En ese contexto de intimidad, Jesús sorprende a sus discípulos al decir: “Yo no he venido a ser servido sino a servir”, y luego se agacha a lavarles los pies. Al cumplir esa tarea, reservada a los esclavos, Jesús indica que ha tomado en serio el misterio de la encarnación del hijo de Dios que se despoja de su condición divina para hacerse siervo de nosotros.
Los discípulos no entienden ese sublime gesto de amor, siguen imbuidos de la mentalidad mundana, donde el que tiene poder pide ser servido. El amor que se hace servicio trastoca esta lógica mundana, vence todo obstáculo y se manifiesta en toda su fuerza cuando parece más débil e insignificante.
A continuación invita a los discípulos a que hagan lo mismo: “Les he dado el ejemplo, para que hagan lo mismo que Yo hice con ustedes”. Jesús nos manda deponer aires de superioridad y actitudes prepotentes, vivir en igualdad fraterna entre todos y poner nuestra vida al servicio de la Buena Noticia. Esto implica concretamente ponernos al servicio de los destinatarios privilegiados del Reino de Dios, de los pobres, los últimos, los enfermos, las víctimas de la injustica, los privados de libertad, los abandonados y tantos otros necesitados. El servicio es el sello del amor verdadero, caso contrario queda en puras intenciones, sentimientos o emociones.
En breves instantes se repetirá también ese gesto, lavando los pies a algunos agentes de pastoral en representación de todos los que están participando en el proceso del Sínodo Universal querido por el Papa Francisco, con el lema: “Por una Iglesia Sinodal”; una Iglesia que camina unida a los pastores, siguiendo las huellas de Jesús, testimoniando el Reino de Dios, el designio amor, de vida, de verdad, de libertad, de justicia y de paz.
Con este gesto queremos manifestar nuestra gratitud estos y tantos otros hermanos que están comprometidos en esa misión, pero también indicar a nuestra sociedad que el caminar todos juntos en unión y fraternidad hacia la meta del bien común y de la vida para todos, es la única manera de vivir en armonía y paz.
Terminada la eucaristía, con las debidas precauciones por el contagio, podemos quedarnos un momento a contemplar y adorar al Señor vivo y presente en la hostia consagrada colocada en el sepulcro.

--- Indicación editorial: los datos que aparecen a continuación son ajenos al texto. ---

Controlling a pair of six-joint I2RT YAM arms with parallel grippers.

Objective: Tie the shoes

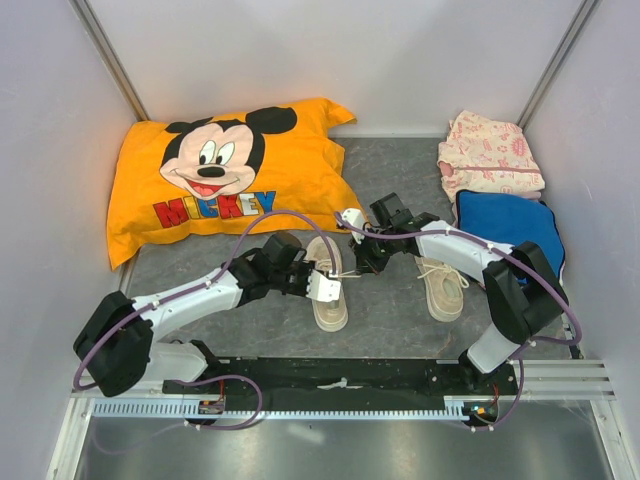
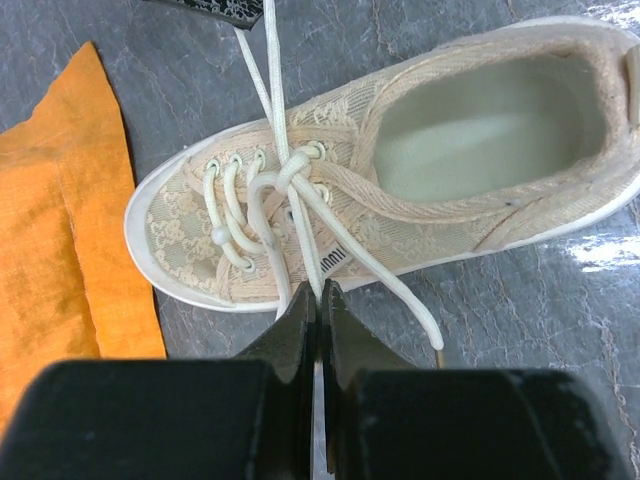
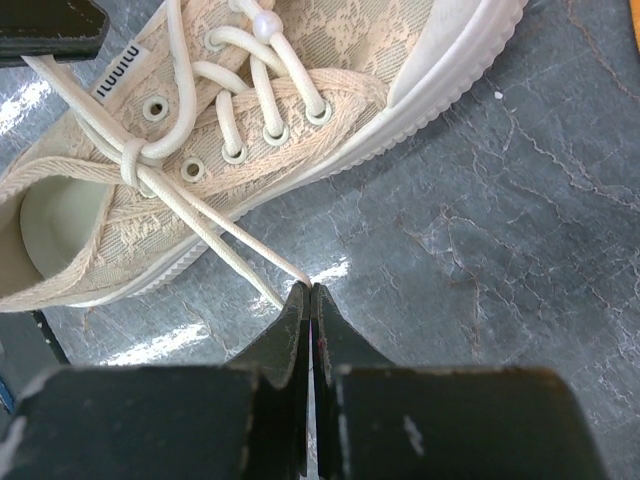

También, al salir del templo, pueden realizar las visitas a las siete iglesias, como testimonio público de su fe en el Santísimo Sacramento del Altar. Esta es una oportunidad especial para expresar al Señor nuestra sincera gratitud porque nos ha hecho pregustar el pan de vida y acompañarnos con amor en nuestra peregrinación en esta tierra hasta el encuentro definitivo con Él: “¿Con qué pagaré al Señor todo el bien que me ha hecho?”. Amén.